Thermal gravimetric analysis (TGA) data were obtained using Discovery TGA 5500 (TA Instruments, New Castle, DE, USA) under nitrogen at a heating rate of 10 °C min⁻¹, monitoring weight loss as a function of temperature, until a maximum temperature of 700 °C was reached. Samples (n = 3 independent experiments) were analyzed using TRIOS TA Universal Analysis Software (TA Instruments, version 5.1.0.46403) and the results were expressed as a weight loss curve and its first derivative^20,21.

Instrumental color measurement

The color was measured using a Minolta Chroma Meter CR-300 colorimeter (Minolta, Ramsey, NJ), calibrated with one standard tile – white using illuminant D65. Results (n = 3 independent experiments) were expressed as L^* (lightness), a^* (redness), and b^* (yellowness) in terms of the CIELab system and were instrumentally calculated from the Minolta spectral curve³².

Spinning disk confocal microscopy (SDCM)

Spinning Disk Confocal microscope (Nikon, Yokogawa, Japan W1 Spinning Disk) was utilized to study the microstructure of the o/w emulsions. The emulsions were dyed before production with 0.1 % w/v Nile red (Sigma-Aldrich, N3013) and 0.1 % w/v Nile blue (Sigma-Aldrich, N0766) or with both dyes. The emulsion was placed on a glass microscope slide and covered. Images were processed by Imaris 9.0.2 software (Imaris, Oxford Instruments). Representative images were shown (n = 3 independent samples).
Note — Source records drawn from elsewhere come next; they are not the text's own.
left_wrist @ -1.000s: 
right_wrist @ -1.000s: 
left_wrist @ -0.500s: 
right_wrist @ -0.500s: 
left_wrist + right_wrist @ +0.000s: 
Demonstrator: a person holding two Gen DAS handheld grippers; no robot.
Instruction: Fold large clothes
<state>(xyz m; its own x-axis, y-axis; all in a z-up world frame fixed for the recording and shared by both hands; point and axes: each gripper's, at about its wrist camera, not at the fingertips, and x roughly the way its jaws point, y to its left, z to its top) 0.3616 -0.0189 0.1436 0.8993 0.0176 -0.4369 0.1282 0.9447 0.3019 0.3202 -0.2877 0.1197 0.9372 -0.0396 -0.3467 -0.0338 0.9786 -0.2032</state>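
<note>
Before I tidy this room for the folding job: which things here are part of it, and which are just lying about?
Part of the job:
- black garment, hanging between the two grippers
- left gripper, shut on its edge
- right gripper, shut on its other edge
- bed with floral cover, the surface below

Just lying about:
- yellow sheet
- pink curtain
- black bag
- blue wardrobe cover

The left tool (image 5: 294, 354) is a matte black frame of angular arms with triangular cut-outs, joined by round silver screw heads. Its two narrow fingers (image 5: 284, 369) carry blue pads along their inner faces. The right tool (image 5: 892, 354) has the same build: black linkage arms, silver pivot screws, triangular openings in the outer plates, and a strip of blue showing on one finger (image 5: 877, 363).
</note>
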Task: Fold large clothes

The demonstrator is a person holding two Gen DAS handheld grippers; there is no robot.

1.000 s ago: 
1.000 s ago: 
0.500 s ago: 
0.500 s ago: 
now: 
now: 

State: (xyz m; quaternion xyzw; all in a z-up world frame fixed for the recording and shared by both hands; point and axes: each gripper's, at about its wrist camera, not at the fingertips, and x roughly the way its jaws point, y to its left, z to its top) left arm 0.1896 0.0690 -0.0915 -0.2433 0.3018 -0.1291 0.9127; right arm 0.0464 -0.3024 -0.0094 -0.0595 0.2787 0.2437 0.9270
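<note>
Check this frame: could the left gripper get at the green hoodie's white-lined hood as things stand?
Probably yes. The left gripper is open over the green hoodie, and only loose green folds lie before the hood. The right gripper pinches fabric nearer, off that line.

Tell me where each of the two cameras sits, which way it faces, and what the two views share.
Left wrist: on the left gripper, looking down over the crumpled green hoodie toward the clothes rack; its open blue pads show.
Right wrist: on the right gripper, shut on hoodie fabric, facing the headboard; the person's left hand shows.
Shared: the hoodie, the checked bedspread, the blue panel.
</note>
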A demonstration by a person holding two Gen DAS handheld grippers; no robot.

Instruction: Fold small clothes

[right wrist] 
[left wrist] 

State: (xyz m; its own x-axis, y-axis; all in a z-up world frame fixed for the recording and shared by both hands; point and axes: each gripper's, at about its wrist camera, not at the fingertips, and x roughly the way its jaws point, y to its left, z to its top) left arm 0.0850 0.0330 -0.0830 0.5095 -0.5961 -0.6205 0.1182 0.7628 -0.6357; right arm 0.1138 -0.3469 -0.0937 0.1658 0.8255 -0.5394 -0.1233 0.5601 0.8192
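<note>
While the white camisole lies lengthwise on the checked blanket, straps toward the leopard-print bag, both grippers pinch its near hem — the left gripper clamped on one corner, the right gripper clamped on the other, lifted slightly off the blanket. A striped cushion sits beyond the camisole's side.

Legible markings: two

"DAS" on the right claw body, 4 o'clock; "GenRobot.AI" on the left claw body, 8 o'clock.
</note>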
Polarized light microscopy (PLM)

The microstructural analysis of FS was performed using a light microscope (BX51P, Olympus, Japan) in the bright field and polarized mode. Images were taken at RT using an Olympus DP71 digital camera. Representative images were shown (n = 3 independent experiments).

Fatty acids profile

Soxhlet fat extraction was used to isolate the fat content of the samples. The lyophilized samples were weighted and placed in the thimbles and the extraction was done by adding petroleum ether (boiling point 40–60 °C) (Bio-Lab Ltd., 001718050100) to the thimbles in the Soxhlet extractors for 1 h of heating. The fatty acid profiles of the samples were then generated by gas chromatography with flame-ionization detection (GC-FID) of the esterified fatty acids, as described earlier³³.

Statistical analysis

Statistical analysis was performed using GraphPad Prism 8 (version 8.4.3, San Diego, USA) software. ANOVA was used when more than two conditions were compared with each other and for only two conditions; the pairwise t-test comparison was performed. In addition, a classic one-way ANOVA was performed, with the Holm-Šidák post-test for multiple comparisons. All error bars represent standard deviation (SD). p values were considered significantly different when p < 0.05. When differences were not significant, no marks were added to the graphs.

Reporting summary

Further information on research design is available in the Nature Portfolio Reporting Summary linked to this article.